YOUR INSTRUCTIONS
Omit pictures and quote the listing below line by line, from its start through the line that holds "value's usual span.".

DATASET CONTENT
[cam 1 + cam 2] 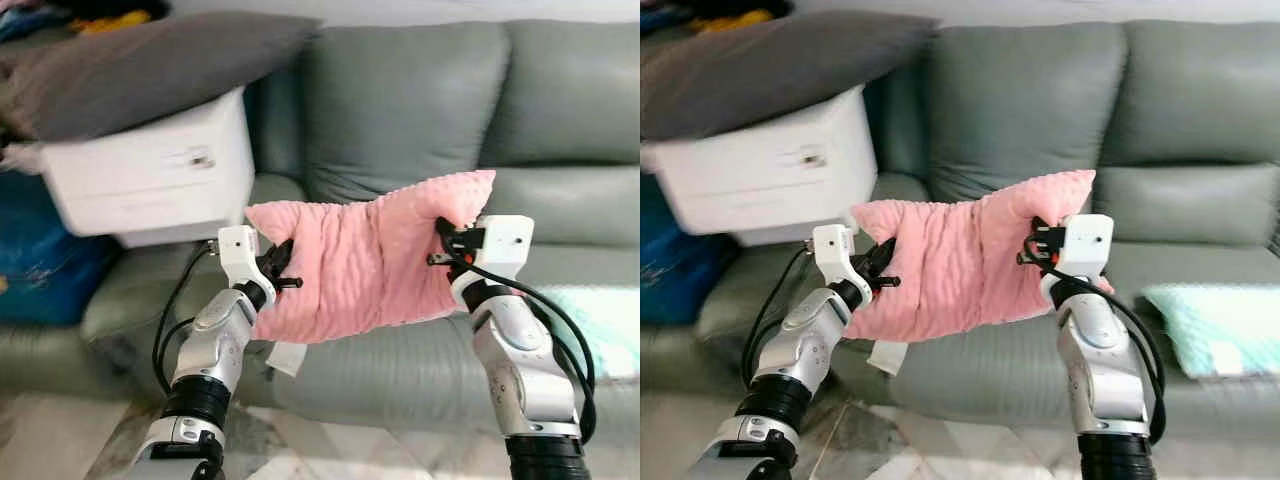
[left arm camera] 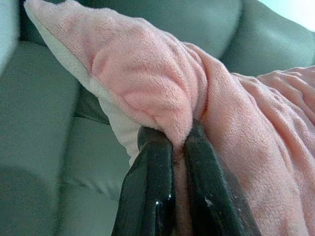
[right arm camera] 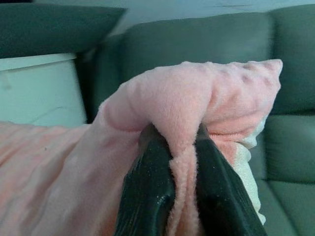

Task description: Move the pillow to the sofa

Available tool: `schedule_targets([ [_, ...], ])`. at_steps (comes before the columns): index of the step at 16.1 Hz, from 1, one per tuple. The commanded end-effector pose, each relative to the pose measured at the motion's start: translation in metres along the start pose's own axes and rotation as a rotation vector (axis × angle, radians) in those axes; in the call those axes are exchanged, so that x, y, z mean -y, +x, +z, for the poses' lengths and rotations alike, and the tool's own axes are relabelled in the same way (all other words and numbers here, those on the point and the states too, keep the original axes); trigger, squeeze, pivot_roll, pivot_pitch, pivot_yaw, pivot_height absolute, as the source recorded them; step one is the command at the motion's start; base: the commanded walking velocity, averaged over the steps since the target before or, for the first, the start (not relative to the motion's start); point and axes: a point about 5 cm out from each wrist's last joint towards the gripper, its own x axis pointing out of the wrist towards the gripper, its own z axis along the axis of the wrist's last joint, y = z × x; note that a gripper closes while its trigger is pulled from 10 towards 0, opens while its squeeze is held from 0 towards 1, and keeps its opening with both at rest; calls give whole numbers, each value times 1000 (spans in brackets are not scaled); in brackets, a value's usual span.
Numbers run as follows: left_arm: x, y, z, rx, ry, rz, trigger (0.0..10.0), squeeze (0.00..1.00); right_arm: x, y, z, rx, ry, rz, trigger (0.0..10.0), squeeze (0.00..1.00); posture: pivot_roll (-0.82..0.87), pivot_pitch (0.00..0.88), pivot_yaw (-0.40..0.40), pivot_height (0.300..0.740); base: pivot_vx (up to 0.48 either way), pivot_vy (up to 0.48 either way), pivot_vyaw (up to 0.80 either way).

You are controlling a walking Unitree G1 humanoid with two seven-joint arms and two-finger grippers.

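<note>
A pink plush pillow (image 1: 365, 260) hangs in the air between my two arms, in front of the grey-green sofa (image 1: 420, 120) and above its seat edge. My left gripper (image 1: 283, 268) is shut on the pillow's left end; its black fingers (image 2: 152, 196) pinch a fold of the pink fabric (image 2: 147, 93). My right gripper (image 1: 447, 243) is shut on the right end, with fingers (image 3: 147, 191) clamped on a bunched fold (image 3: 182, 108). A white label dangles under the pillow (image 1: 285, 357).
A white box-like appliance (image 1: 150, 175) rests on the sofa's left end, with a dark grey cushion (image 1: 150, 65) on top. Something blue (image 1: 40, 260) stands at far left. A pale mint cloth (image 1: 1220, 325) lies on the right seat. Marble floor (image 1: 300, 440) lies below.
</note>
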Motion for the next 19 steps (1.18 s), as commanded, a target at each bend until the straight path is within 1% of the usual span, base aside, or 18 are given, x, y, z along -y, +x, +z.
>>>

ANSWER FOR THE TASK
[cam 1 + cam 2] 
[left arm camera] 
[right arm camera] 

Task description: Move the pillow to the sofa

Available tool: `schedule_targets([ [_, ...], ])`. at_steps (comes before the columns): index of the step at 16.1 Hz, from 1, one per tuple. The commanded end-effector pose, each relative to the pose measured at the motion's start: translation in metres along the start pose's own axes and rotation as a rotation vector (axis × angle, radians) in those axes; in the call those axes are exchanged, so that x, y, z mean -y, +x, +z, for the poses' lengths and rotations alike, and the tool's own axes are relabelled in the same way (all other words and numbers here, those on the point and the states too, keep the original axes); trigger, squeeze, pivot_roll, pivot_pitch, pivot_yaw, pivot_height absolute, as the source recorded them; step one is the command at the motion's start; base: the commanded walking velocity, averaged over the steps since the target before or, for the first, the start (not relative to the motion's start); point and axes: a point about 5 cm out from each wrist's last joint towards the gripper, its own x axis pointing out of the wrist towards the gripper, its own z axis along the axis of the wrist's last joint, y = z × x; note that a gripper closes while its trigger is pulled from 10 towards 0, opens while its squeeze is held from 0 towards 1, and keeps its opening with both at rest; calls give whole numbers, each value times 1000 (spans in brackets are not scaled); in brackets, a value's usual span.

The exercise requires nothing further.